_AIM OF THE TASK_:
Word for word, repeat the lines of the records from the first line up to and including the line that contains "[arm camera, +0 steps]", passing over any pictures.

####

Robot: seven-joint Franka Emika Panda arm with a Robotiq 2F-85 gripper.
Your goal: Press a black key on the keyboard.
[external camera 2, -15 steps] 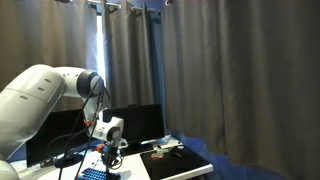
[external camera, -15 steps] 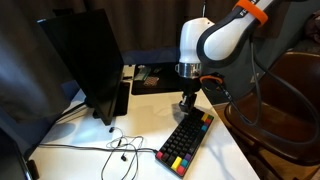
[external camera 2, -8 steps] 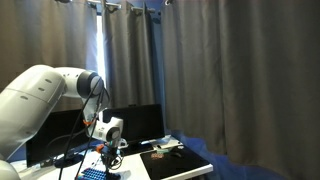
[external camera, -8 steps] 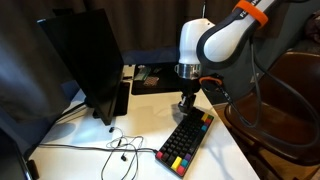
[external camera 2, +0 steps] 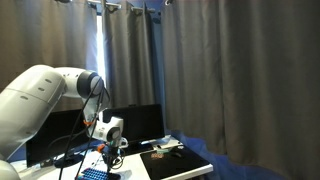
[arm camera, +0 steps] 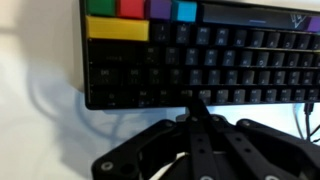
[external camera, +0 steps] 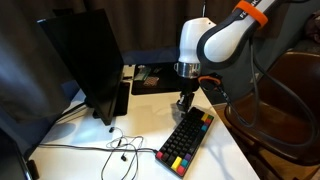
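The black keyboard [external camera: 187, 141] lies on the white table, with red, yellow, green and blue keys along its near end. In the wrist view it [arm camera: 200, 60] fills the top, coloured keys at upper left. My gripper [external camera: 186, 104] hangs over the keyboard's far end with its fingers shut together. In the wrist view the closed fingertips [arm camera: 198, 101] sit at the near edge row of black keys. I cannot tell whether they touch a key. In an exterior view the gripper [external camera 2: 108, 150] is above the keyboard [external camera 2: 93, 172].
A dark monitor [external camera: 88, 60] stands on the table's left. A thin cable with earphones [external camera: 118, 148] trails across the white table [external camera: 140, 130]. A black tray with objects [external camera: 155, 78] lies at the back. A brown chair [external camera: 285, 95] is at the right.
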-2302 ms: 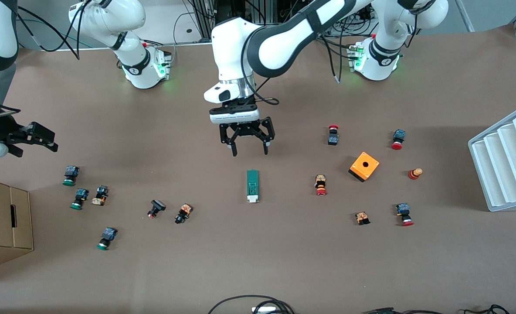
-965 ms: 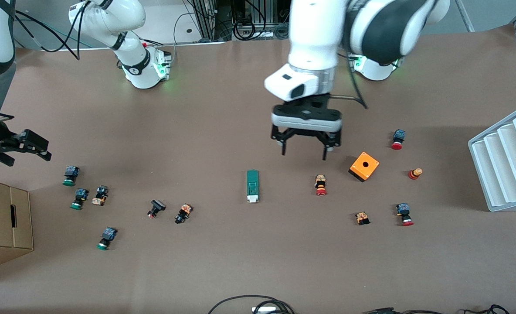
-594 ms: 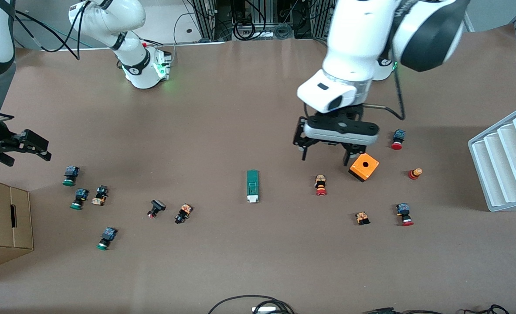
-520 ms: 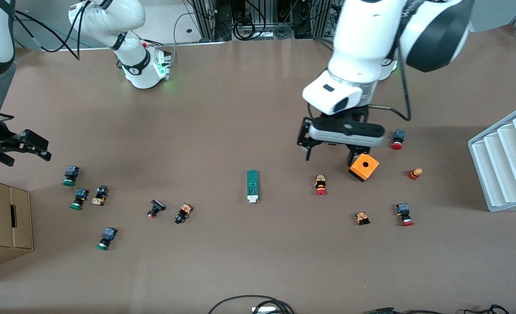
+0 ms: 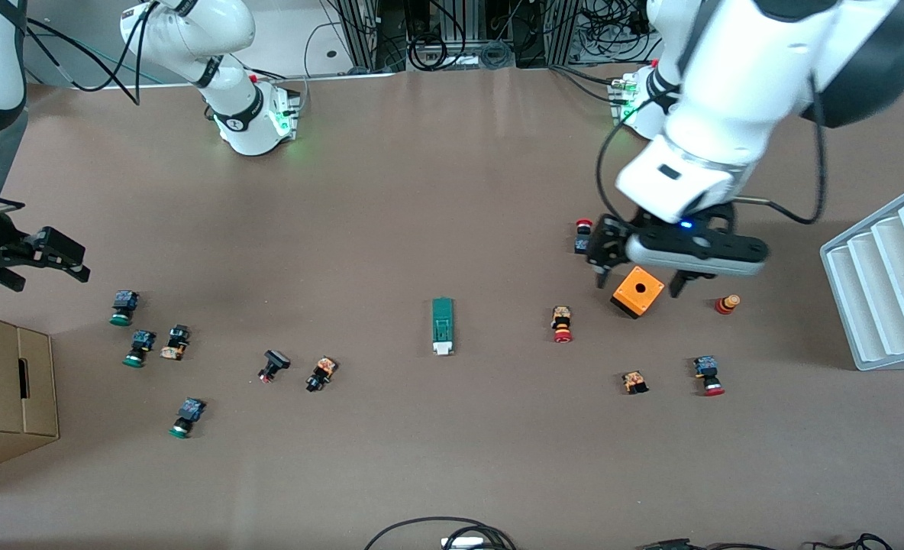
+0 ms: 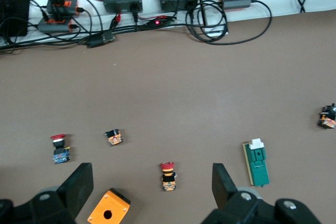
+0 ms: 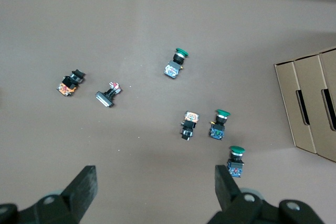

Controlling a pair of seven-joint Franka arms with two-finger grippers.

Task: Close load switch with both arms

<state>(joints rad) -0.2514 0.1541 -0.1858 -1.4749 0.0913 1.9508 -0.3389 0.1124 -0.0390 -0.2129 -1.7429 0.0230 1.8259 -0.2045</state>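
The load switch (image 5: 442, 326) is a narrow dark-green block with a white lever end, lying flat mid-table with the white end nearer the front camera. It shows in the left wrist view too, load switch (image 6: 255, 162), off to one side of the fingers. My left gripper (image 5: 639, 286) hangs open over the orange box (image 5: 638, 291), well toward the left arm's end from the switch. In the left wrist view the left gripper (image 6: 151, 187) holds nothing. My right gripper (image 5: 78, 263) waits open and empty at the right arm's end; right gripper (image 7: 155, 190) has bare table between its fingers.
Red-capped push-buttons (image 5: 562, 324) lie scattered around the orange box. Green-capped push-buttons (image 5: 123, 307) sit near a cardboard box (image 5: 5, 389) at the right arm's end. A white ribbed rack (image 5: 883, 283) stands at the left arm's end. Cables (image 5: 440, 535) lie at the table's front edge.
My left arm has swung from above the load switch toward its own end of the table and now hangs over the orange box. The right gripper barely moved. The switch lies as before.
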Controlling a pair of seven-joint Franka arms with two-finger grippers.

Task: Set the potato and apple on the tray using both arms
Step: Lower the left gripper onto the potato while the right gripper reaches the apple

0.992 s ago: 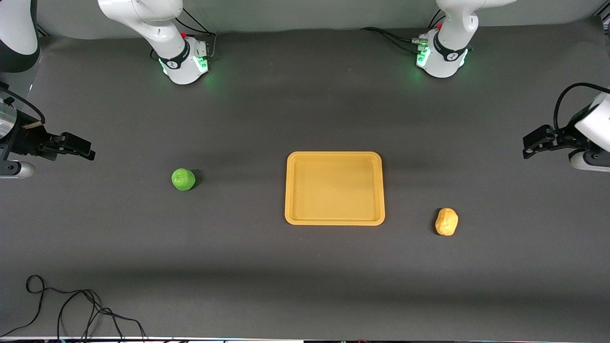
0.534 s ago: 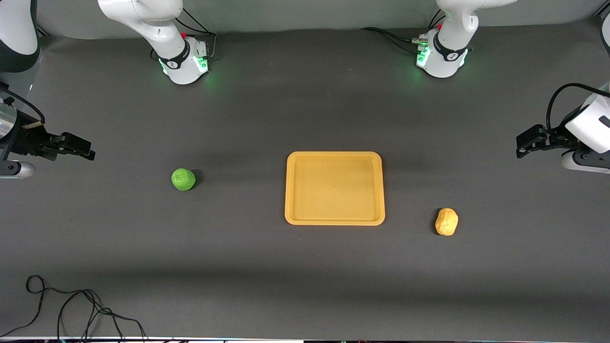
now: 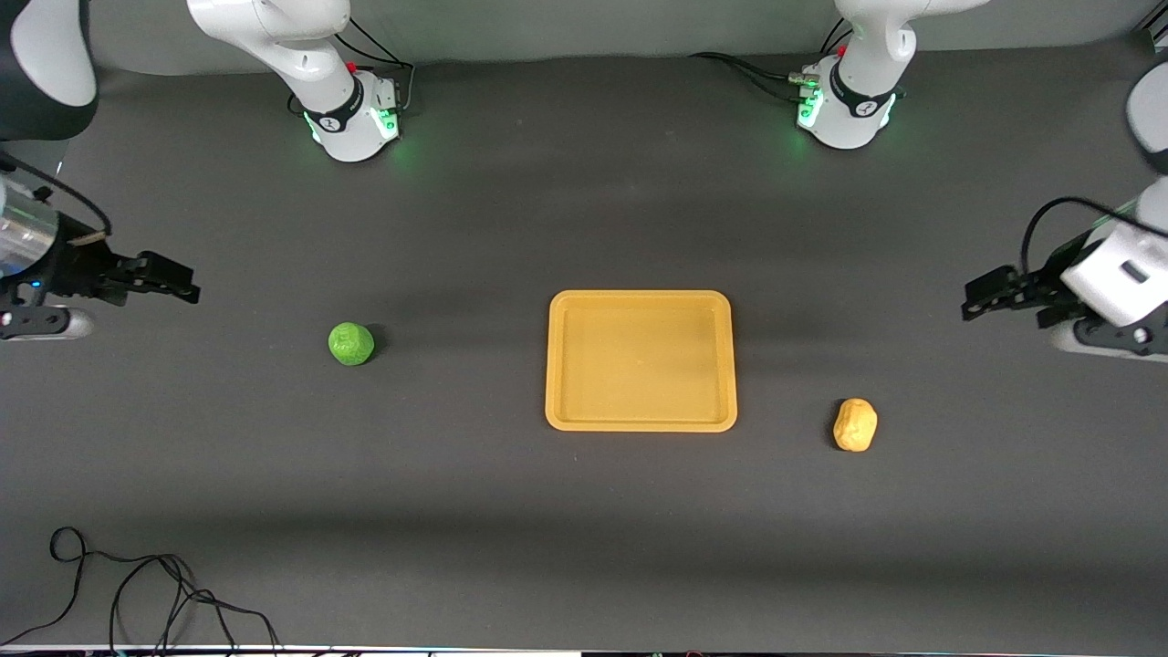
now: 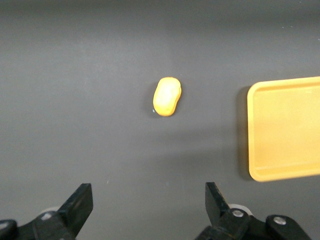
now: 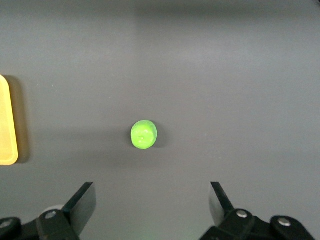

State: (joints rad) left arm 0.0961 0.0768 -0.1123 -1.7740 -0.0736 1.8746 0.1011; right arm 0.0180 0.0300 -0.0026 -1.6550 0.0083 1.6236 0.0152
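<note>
The orange-yellow tray [image 3: 641,360] lies at the table's middle; its rim also shows in the left wrist view [image 4: 285,129] and the right wrist view [image 5: 7,124]. The green apple [image 3: 350,344] sits on the mat toward the right arm's end, also in the right wrist view [image 5: 144,134]. The yellow-tan potato [image 3: 855,424] lies toward the left arm's end, nearer the camera than the tray, also in the left wrist view [image 4: 167,96]. My right gripper [image 3: 173,283] is open and empty, up over the mat's end. My left gripper [image 3: 981,301] is open and empty, up over its end.
The two arm bases [image 3: 351,114] [image 3: 844,105] stand along the back of the dark mat. A black cable [image 3: 137,593] lies coiled near the front edge at the right arm's end.
Both grippers have moved inward toward the table's middle, the left one more than the right. The apple, potato and tray have not moved.
</note>
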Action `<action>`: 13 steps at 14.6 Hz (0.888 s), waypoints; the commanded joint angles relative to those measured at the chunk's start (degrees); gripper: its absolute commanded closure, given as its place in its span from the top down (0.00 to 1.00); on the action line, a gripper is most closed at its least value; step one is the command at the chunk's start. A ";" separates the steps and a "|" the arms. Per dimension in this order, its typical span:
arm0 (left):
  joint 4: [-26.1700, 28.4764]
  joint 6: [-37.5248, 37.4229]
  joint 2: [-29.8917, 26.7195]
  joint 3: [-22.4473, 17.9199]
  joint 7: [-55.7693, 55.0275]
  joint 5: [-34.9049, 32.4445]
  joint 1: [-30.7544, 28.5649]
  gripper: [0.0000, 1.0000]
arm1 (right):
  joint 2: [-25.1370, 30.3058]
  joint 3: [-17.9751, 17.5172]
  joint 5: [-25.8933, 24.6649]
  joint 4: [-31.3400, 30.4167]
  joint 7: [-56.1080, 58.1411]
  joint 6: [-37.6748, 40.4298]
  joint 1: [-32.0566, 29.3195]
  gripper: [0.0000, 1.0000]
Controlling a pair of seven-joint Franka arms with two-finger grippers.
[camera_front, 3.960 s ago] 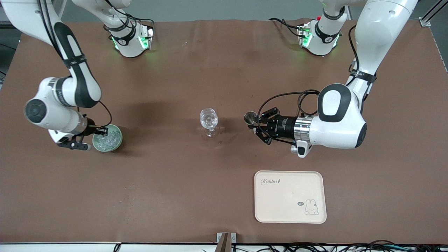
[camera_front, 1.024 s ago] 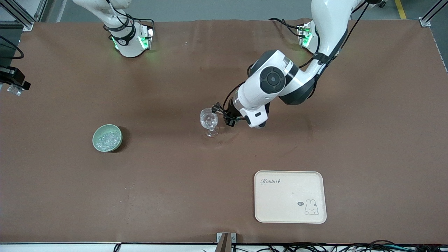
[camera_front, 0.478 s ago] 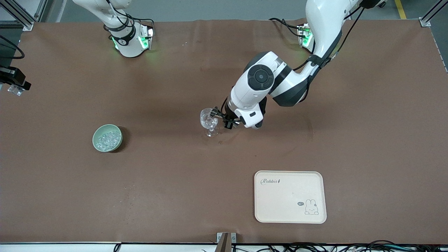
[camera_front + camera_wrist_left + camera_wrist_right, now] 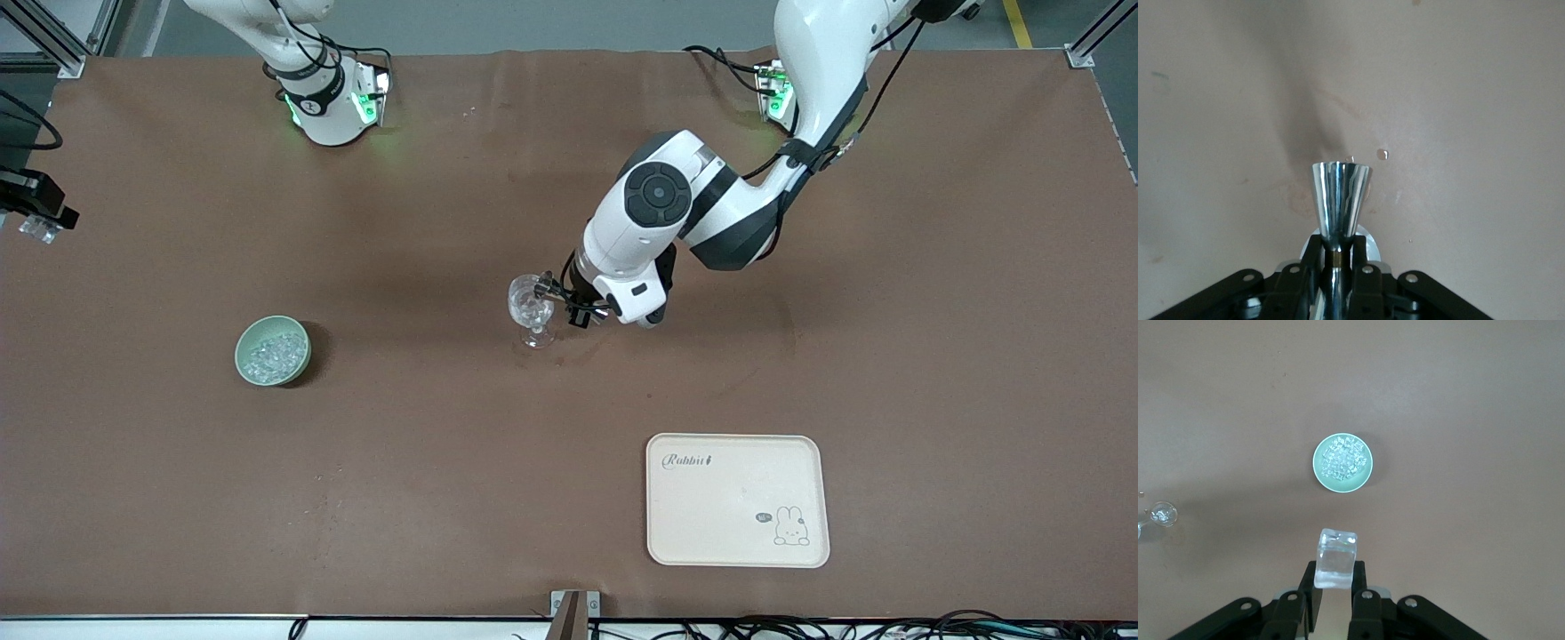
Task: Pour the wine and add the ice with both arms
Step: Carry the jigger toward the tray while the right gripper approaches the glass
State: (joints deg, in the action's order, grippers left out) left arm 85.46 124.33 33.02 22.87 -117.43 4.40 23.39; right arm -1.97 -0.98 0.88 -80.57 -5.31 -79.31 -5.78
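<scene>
I have the brown table (image 4: 267,498) spread wide, with a cream rabbit tray (image 4: 737,499) nearest the front camera, probably waiting to receive something. The left gripper (image 4: 558,300) sits at the wine glass (image 4: 531,307) mid-table, its fingers clamped on the stem of a steel jigger (image 4: 1340,197), tipped toward the bowl so the pour lands inside, I judge. The green bowl (image 4: 273,350) of ice (image 4: 271,351) stands well apart toward the right arm's end. The right gripper (image 4: 1333,587) hangs high over that end, closed on one ice cube (image 4: 1335,557), kept clear, I think, until pouring finishes.
</scene>
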 commanded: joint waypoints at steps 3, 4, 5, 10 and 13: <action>-1.17 -1.01 0.12 -0.02 13.06 23.58 -5.35 0.01 | 0.30 0.01 0.00 -0.03 0.04 -0.50 0.33 0.01; -1.17 -1.89 0.12 -0.02 15.98 27.47 -7.38 0.01 | 0.30 0.01 0.00 -0.03 0.03 -0.33 0.33 0.01; -1.26 -3.11 0.29 -0.02 18.36 30.81 -9.49 0.01 | 0.30 -0.07 0.09 -0.03 -0.14 -0.32 0.67 0.01; -1.34 -5.06 2.39 0.07 32.24 42.60 -21.00 0.01 | 0.30 0.01 2.10 0.06 -5.13 -0.41 9.01 0.01; -3.27 -5.06 5.64 0.07 38.84 47.00 -27.33 0.01 | -1.01 -1.39 5.10 0.49 -13.91 -1.98 14.81 0.01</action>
State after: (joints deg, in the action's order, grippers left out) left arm 85.11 120.14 35.98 22.18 -81.88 48.41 -0.64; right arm -2.05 -1.83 4.47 -80.56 -14.01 -80.09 5.70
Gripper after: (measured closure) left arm 0.784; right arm 0.775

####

_OUTPUT_:
Robot: seven-joint Franka Emika Panda arm with a Robotiq 2F-85 gripper.
Your goal: Press a black key on the keyboard.
[external camera 2, -15 steps] 
[external camera, -15 steps] 
[external camera 2, -8 steps] 
[external camera, -8 steps] 
[external camera 2, +0 steps] 
[arm camera, +0 steps] 

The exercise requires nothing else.